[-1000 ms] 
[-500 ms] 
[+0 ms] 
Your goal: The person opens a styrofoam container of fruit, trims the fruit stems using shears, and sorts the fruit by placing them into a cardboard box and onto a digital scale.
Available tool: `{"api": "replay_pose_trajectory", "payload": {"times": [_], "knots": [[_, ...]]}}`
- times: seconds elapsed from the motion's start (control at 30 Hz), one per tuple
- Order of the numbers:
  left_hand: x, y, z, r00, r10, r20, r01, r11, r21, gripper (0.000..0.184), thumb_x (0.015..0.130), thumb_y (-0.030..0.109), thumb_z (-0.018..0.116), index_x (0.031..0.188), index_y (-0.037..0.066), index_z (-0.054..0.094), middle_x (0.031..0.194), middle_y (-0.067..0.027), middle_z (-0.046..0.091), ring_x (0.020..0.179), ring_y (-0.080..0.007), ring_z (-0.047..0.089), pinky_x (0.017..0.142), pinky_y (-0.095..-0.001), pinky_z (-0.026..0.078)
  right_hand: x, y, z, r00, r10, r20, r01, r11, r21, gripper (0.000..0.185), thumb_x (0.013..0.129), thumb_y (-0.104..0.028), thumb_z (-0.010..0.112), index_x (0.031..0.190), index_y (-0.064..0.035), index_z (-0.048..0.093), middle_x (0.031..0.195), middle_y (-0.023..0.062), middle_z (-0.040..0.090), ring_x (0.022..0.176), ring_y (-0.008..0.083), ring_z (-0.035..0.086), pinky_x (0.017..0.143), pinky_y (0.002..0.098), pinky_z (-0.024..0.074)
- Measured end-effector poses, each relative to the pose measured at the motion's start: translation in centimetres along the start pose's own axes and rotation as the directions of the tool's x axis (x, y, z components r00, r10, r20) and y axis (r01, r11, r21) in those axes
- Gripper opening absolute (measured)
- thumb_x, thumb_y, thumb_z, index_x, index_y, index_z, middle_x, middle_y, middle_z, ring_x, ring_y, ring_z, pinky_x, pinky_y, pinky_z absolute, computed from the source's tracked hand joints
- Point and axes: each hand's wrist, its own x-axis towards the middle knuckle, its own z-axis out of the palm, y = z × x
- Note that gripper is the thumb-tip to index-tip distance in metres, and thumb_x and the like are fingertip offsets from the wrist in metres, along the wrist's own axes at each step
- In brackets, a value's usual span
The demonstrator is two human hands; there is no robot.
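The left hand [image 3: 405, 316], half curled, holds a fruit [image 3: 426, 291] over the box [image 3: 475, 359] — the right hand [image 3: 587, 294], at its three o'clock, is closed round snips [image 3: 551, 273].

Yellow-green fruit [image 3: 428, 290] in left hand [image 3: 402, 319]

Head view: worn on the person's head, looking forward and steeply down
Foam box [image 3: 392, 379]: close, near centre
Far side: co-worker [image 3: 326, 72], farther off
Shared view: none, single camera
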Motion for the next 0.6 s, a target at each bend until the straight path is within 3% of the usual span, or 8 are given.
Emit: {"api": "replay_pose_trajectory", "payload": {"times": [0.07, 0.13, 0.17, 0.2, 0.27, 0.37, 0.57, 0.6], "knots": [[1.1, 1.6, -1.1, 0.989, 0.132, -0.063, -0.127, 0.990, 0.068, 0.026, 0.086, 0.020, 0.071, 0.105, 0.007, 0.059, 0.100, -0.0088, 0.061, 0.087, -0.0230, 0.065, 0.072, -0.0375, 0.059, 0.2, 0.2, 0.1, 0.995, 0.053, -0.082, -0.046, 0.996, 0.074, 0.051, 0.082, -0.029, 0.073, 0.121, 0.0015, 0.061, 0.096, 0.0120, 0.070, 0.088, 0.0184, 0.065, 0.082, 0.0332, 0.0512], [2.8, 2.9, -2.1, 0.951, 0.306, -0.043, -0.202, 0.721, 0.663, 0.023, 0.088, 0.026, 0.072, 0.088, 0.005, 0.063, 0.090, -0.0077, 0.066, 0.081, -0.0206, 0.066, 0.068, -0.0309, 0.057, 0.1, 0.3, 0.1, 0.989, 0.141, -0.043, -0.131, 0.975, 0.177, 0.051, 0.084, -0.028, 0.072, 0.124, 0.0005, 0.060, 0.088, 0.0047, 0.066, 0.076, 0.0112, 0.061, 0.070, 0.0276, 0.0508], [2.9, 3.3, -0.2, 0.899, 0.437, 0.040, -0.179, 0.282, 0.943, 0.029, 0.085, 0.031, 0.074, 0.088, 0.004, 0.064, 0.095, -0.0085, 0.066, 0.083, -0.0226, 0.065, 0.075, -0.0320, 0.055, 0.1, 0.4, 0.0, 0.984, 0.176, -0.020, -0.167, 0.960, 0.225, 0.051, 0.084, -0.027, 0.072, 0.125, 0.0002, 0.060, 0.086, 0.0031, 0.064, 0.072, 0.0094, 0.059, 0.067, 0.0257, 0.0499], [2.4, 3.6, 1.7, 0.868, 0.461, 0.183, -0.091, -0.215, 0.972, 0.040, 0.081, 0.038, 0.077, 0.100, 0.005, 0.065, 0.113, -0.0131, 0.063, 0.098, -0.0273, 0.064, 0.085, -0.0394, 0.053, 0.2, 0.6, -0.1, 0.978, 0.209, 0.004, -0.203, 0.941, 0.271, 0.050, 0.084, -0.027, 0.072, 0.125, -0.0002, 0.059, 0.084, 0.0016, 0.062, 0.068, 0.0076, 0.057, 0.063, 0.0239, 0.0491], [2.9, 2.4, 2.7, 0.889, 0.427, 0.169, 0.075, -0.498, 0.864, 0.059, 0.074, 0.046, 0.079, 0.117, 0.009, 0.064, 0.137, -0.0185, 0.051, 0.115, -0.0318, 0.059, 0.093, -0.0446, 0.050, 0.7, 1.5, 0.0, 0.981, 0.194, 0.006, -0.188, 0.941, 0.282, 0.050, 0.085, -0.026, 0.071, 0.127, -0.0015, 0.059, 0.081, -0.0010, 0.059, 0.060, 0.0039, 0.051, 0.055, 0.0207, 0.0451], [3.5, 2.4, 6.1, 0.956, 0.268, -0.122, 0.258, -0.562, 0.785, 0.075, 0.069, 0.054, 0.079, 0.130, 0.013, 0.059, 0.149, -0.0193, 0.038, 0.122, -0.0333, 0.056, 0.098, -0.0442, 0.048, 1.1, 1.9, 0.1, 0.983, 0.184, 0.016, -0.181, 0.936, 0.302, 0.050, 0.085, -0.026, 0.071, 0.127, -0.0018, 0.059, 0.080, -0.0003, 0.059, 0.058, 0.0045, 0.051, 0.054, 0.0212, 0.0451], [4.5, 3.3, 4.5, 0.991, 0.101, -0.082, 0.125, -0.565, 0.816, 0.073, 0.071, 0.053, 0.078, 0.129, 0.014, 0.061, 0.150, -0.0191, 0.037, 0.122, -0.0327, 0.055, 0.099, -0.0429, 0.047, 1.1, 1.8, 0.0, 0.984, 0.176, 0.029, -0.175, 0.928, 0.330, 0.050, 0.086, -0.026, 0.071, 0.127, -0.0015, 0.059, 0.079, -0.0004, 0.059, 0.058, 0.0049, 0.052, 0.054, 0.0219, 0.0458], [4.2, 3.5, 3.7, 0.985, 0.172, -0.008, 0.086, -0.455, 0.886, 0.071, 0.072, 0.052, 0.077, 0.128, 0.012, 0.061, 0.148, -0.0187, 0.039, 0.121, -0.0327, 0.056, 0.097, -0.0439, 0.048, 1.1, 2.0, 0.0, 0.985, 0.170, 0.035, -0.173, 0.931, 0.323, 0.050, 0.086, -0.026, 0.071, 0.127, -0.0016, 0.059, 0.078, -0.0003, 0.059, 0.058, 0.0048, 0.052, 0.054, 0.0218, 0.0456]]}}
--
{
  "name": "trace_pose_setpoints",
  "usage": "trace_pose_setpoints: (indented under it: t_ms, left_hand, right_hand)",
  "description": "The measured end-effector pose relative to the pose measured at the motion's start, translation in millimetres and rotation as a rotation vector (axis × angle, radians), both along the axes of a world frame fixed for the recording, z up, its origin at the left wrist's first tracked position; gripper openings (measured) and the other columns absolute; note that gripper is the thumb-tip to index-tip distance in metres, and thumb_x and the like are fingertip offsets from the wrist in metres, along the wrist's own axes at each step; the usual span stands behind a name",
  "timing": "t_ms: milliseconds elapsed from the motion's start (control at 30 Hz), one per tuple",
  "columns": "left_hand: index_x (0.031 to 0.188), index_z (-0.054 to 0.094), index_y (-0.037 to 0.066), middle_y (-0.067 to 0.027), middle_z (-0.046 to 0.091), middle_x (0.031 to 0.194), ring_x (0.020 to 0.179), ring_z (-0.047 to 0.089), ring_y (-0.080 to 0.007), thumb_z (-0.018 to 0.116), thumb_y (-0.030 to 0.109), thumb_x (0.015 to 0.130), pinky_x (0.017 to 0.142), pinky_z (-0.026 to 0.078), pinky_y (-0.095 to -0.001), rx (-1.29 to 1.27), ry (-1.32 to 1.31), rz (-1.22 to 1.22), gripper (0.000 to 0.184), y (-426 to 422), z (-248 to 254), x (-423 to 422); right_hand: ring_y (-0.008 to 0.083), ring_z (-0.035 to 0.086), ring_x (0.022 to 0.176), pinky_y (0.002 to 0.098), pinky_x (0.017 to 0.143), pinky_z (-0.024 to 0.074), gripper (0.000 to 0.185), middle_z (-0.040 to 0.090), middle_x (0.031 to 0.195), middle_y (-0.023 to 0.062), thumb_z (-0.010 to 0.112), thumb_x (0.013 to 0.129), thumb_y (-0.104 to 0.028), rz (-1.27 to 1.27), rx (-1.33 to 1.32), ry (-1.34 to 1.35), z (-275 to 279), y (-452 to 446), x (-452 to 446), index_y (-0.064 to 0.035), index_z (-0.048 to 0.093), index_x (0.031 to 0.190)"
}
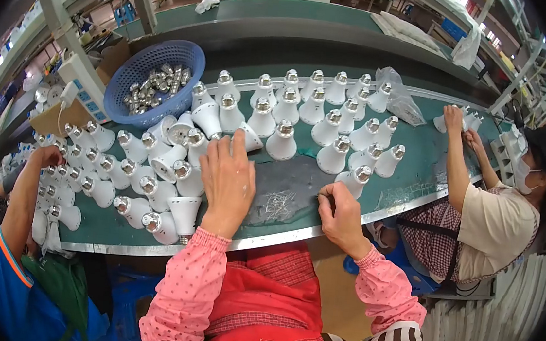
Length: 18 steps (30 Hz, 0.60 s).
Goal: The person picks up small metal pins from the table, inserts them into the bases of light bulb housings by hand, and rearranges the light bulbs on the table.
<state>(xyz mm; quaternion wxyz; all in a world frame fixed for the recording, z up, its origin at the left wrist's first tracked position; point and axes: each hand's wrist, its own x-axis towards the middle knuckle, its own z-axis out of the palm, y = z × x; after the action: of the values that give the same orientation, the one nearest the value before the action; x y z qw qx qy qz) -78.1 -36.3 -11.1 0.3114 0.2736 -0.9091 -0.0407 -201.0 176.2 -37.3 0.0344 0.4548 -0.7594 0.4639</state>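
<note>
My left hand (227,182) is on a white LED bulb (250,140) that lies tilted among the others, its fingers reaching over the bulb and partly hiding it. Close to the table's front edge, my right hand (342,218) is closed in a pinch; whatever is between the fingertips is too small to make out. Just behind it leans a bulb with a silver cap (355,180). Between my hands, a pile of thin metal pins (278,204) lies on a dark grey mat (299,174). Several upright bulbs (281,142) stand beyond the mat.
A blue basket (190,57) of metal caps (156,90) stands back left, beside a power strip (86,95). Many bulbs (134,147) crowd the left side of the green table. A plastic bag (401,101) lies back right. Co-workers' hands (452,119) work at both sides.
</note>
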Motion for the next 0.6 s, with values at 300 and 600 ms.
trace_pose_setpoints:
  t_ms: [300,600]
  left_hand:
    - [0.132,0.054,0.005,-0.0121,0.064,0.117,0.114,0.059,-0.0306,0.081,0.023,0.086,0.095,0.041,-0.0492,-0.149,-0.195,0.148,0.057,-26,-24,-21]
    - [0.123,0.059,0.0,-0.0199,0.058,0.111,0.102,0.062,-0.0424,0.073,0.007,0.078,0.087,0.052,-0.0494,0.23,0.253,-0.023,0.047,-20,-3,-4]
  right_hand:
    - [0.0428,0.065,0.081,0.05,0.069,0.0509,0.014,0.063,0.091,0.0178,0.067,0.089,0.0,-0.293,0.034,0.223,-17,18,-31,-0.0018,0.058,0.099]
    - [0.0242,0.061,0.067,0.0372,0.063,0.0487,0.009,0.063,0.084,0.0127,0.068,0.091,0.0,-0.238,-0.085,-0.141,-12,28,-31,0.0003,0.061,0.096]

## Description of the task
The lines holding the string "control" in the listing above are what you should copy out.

## Response
- times: seconds elapsed from the motion's start (control at 30 Hz), one per tuple
  "timing": "t_ms: milliseconds elapsed from the motion's start (control at 30 Hz), one per tuple",

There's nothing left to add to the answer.